• _INSTRUCTIONS FOR THE TASK_: Give the listing again exactly, skipping any pictures it holds.
============
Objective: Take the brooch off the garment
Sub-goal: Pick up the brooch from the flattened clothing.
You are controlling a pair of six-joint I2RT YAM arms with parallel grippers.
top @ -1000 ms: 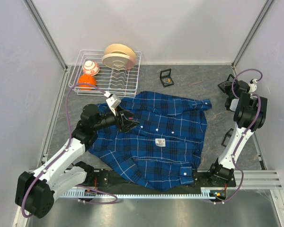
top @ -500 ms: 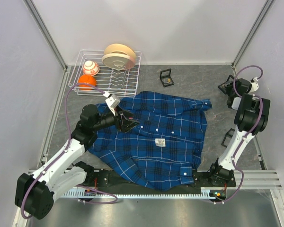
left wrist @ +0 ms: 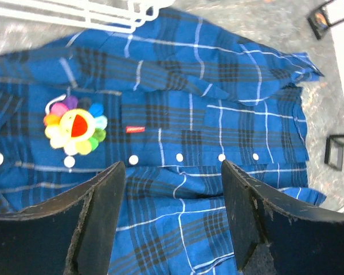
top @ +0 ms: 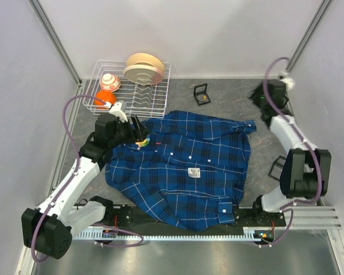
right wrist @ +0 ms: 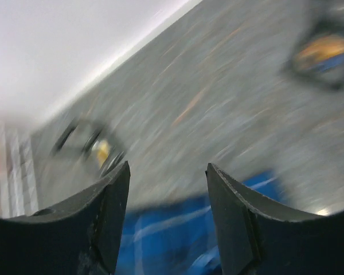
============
• _TASK SOLUTION_:
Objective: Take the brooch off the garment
Sub-goal: Pick up the brooch from the flattened clothing.
You are controlling a pair of six-joint I2RT YAM arms with parallel grippers.
top @ -1000 ms: 
top @ -500 ms: 
left wrist @ +0 ms: 
top @ +0 ms: 
right wrist @ +0 ms: 

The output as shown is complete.